Le ministre de la santé, Dario Nakic, a été récemment limogé de son poste à l'hôpital après la mise au jour de détournements de fonds à grande échelle. [Dario Nakic, néphrologue réputé, était directeur de l’hôpital de Zadar, il a été limogé en 2012 pour des raisons politiques ; on lui a reproché diverses « irrégularités » dont plusieurs dataient d’avant son accession à la direction de l’hôpital, qui visaient à le faire fonctionner malgré l’insuffisance du financement, et n’ont jamais fait l’objet d’un procès ; il avait le soutien unanime du conseil d’administration de l’hôpital.]
Le ministre de la justice, Ante Sprlje, a moins de cinq ans d'expérience comme avocat. Il était, jusqu'en 2013, stagiaire dans un barreau provincial [encore un bouseux]. La liste est longue... [Mais on s’arrête là. Il n’y a rien à dire sur les 8 autres ministres ?]
La seule raison pour laquelle Oreskovic, le nouveau Premier ministre, a obtenu ce poste, c’est que le HDZ et le Most ne pouvaient pas se mettre d’accord, ils ont fait venir un outsider.

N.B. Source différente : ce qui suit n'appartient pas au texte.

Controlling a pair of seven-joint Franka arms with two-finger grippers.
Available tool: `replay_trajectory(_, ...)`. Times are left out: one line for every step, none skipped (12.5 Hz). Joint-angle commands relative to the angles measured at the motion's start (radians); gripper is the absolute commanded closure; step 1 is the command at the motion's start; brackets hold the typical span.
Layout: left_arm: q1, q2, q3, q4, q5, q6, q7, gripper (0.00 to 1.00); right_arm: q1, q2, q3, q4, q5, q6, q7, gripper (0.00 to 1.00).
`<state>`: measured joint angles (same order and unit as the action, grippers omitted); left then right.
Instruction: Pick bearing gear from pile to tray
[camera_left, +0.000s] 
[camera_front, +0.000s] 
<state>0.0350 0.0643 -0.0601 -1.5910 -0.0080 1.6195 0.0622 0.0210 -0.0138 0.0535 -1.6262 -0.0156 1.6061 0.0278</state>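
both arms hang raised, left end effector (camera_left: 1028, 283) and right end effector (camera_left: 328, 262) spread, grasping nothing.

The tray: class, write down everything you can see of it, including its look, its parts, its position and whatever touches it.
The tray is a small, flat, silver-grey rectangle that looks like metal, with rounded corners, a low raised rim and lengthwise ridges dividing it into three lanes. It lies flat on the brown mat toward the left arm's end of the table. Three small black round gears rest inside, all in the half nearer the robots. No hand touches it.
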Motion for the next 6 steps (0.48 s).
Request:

Oreskovic n'a aucune légitimité démocratique. Il n'a pas pris part à la campagne électorale. La plupart des gens ne savent pas qui il est.
Si une chose est claire, c’est qu'il aura une autonomie zéro. Mes amis en Croatie sont très inquiets. [Interdit de rire…]

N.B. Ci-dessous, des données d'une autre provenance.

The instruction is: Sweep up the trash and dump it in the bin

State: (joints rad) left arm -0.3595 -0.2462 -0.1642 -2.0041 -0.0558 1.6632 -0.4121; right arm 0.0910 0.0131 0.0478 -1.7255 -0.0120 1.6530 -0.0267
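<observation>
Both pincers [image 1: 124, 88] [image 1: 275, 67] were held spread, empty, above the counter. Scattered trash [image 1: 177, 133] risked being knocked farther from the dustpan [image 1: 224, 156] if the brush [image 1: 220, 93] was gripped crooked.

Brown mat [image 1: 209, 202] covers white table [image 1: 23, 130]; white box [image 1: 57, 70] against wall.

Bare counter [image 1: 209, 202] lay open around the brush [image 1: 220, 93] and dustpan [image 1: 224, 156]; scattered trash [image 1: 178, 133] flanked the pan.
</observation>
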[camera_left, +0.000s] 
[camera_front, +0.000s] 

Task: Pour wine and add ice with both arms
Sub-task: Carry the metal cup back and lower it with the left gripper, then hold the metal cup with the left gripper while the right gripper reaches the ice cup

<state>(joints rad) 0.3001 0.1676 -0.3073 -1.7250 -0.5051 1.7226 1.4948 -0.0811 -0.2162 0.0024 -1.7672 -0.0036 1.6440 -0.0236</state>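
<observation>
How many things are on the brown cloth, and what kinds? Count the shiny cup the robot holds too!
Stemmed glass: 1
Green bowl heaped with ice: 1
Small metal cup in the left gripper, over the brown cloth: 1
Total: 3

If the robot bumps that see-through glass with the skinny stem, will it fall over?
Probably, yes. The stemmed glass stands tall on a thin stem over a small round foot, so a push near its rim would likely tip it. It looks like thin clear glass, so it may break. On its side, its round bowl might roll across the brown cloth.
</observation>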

Le gouvernement Karamarko-Petrov en Croatie est, en réalité, à peu près aussi pro-européen que le gouvernement Jaroslaw Kaczynski en Pologne, ou le gouvernement Viktor Orban en Hongrie. [En voilà une bonne nouvelle ! Mais en Pologne il y a un gouvernement Duda-Szydlo, comme le grand journaliste Dejan Anastasijevic le sait s’il a suivi l’actualité à Bruxelles et à Strasbourg.]
Je ne doute pas qu'ils s’entendront comme larrons en foire, parce que la Croatie est sur le point de devenir un nouveau membre du club de la démocratie non libérale de l'UE [allusion à l’expression “démocratie illibérale” de Viktor Orban].
[Le Monde vient tout juste de reprendre cet article, en le mettant à sa sauce, sous le titre : En Croatie, le retour des ultranationalistes.]
* Addendum. Le coup du registre des traitres a eu raison de Mijo Crnoja, qui a démissionné. Mais on lui reproche aussi d'avoir menti sur son lieu de résidence pour échapper aux impôts locaux.